Rolls-Royce warns Osborne over cuts to research support

Work being carried out on a Rolls-Royce Trent engineImage source, PA

How valuable is a sizeable engineering firm to the UK?

Rolls-Royce, which makes and maintains aircraft engines and supports submarine engineering for the offshore oil and gas sector, suggests the answer to that question is - very.

The company directly employs more than 21,000 people in the UK, 9,000 of whom are engineers; the kind of high-value, highly technical jobs that the government is keen to promote because such jobs are hard to replicate abroad and enable companies to make things the world wants to buy.

Like aircraft engines.

Rolls-Royce's own figures reveal that the UK division of the company generates annual sales of £5.7bn, 75% of which comes from exports.

That's about 2% of the UK's total goods exported.

So, when the chief executive of the company, Warren East, reveals that he has been in touch with the chancellor about tomorrow's Autumn Statement and Spending Review it is worthy of note.

Mr East's concern is simple - if the government cuts grants for business and scientific research and development then it will have an effect on Britain's engineering future.

"It does have a negative impact on the [engineering] ecosystem," Mr East said.

"It is bound to be a headwind on jobs at some stage, particularly if there is a positive impact [from research and development grants] from other parts of the world."

Grants to loans?

It is clear from speaking to Mr East, Rolls-Royce will put investment where government support is most forthcoming.

The Department for Business, Innovation and Skills, which oversees grant support, is under pressure to find 20% of savings in its £18bn budget.

At present £500m worth of grants are distributed by Innovate UK.

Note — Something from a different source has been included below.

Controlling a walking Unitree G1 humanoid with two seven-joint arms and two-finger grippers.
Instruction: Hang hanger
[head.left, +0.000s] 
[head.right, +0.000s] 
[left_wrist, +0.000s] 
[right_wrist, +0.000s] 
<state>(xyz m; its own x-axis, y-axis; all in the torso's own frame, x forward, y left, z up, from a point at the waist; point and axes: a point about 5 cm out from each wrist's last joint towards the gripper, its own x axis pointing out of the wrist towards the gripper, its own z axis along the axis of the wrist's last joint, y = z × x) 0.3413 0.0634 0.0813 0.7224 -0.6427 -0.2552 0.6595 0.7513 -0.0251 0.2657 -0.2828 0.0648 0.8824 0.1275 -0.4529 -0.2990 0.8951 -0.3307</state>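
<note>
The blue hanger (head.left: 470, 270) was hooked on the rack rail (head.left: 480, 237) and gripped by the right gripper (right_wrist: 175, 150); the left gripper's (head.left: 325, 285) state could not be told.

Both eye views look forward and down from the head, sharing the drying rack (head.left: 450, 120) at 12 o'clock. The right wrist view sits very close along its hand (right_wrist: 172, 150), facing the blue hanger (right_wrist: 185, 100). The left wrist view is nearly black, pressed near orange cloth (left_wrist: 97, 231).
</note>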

Many believe they could be a target.

Image source, Getty Images

One plan is to turn at least some of those grants into loans, moving the costs off the government's balance sheet and onto the balance sheets of the recipient companies in the form of debt finance.

And thereby creating a revenue stream for the government.

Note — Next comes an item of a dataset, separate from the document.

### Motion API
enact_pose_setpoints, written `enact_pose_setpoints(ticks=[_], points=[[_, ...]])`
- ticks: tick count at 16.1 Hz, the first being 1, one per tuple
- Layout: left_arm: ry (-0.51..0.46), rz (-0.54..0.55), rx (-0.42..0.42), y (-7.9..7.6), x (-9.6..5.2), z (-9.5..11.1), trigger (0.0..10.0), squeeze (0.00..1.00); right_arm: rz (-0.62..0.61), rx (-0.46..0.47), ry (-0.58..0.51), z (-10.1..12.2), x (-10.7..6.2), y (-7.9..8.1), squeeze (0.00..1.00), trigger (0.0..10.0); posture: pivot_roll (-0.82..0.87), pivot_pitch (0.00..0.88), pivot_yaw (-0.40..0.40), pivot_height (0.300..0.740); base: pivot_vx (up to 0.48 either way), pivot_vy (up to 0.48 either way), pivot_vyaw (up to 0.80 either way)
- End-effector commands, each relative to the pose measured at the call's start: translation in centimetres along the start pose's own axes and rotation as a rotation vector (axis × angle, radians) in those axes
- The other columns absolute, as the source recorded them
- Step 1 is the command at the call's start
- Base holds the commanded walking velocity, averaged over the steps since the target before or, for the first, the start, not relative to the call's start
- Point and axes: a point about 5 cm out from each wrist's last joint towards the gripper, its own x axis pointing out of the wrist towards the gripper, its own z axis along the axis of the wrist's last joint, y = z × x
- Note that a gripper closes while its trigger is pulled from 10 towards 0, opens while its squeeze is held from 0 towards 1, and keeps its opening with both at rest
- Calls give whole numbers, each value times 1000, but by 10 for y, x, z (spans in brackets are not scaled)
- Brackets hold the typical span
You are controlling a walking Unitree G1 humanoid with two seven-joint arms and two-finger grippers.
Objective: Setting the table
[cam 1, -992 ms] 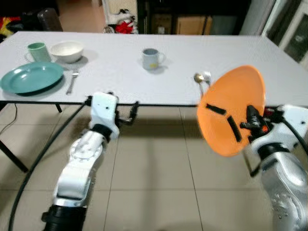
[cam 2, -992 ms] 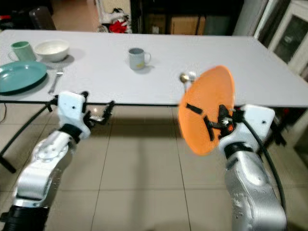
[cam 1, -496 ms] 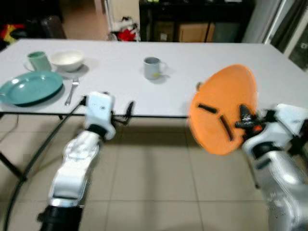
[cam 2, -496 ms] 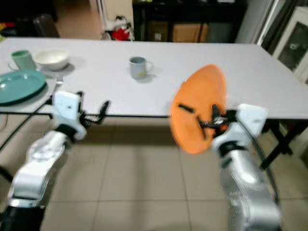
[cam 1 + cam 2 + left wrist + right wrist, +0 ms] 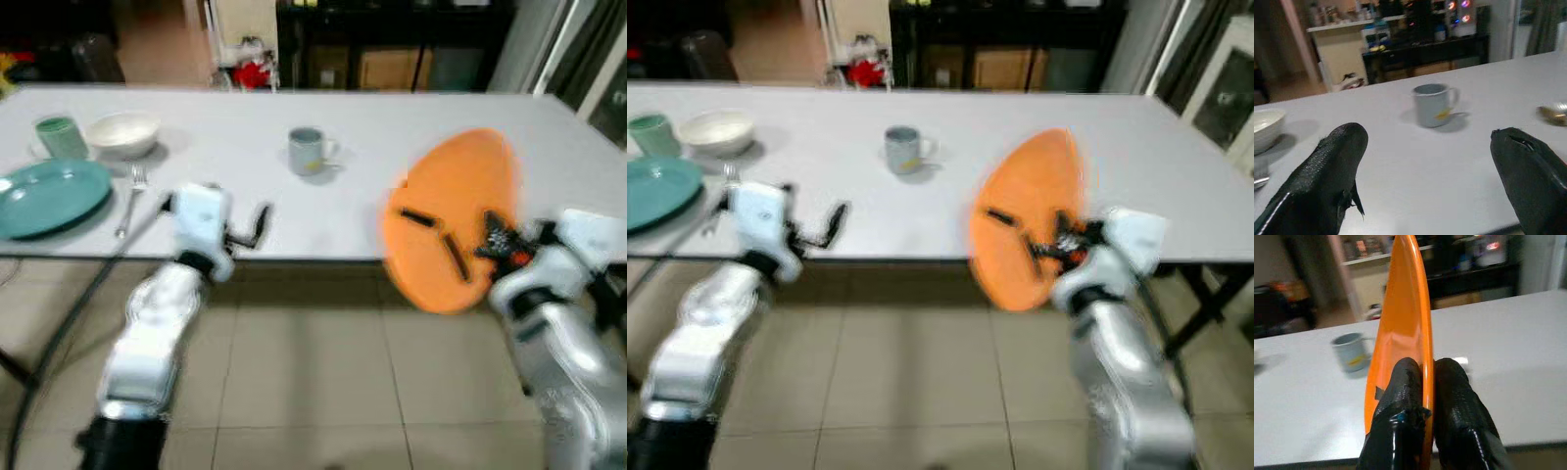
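Observation:
My right gripper (image 5: 441,240) is shut on an orange plate (image 5: 456,211) and holds it nearly upright at the front edge of the white table (image 5: 196,127). In the right wrist view both fingers (image 5: 1400,387) clamp the orange plate's rim (image 5: 1405,303). A spoon (image 5: 1555,110) lies on the table just behind the plate. My left gripper (image 5: 250,225) hangs open and empty over the front edge. A grey mug (image 5: 309,150) stands mid-table, straight ahead of the left gripper (image 5: 1427,134).
At the far left of the table sit a teal plate (image 5: 49,196), a fork (image 5: 130,191), a white bowl (image 5: 122,132) and a green cup (image 5: 59,135). Dark furniture stands behind the table. Tiled floor (image 5: 313,392) lies below me.
The whole view has shifted: the table's front edge is now closer to me. Both grippers have come up to that edge, the right one still holding the orange plate.

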Motion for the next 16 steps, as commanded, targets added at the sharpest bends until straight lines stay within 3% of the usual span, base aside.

Mr East argues that much of the money granted, for example, to Rolls-Royce, goes straight to fund university research - and therefore is not a good target for loan repayments.

Rolls-Royce also says that the government's direct grant investment is significantly boosted by the businesses which receive the money.

"For every £1 [that flows] from the government into industry, we add £17 of investment in research and development, capital expenditure and training," Mr East said.

"It is a good channel for them."

He said that the grants support the development of valuable intellectual property (Rolls-Royce alone applies for 600 patents a year) and the maintenance of a skilled engineering base.

Without the grants such skills could "leach away", he said. Mr East will hope that Mr Osborne will have better news on research grants than many predict.

Profit warnings

He has, of course, other issues on his plate beyond research support from the government.

Over the last year, Rolls-Royce has announced a series of profit warnings as aircraft engine orders have stalled and oil majors and emerging market governments - buffeted by the falling oil price - have cut back on offshore production.

Investors are nervous that a business with a complicated reporting structure - some say opaque - has little visibility of future risks to the firm.

And finds it hard to respond.

Mr East has pledged to make Rolls-Royce more transparent, less complicated (it has 27 different management structures dealing with "technology", a number he would like to cut to 8) and faster at reacting to changing global markets.

He also admitted that further "revisions of expectations" cannot be ruled out given the "mud in the system". That's short hand for further profit warnings - although Mr East insists that at heart Rolls-Royce is a strong and highly profitable business.

Rolls-Royce wants to find savings of up to £200m a year, which is likely to mean job losses, particularly among senior managers.

We will hear more about that next February when Mr East completes his review.

By then he may also be dealing with a cut in research and development support from the government, worth at the moment £33m a year.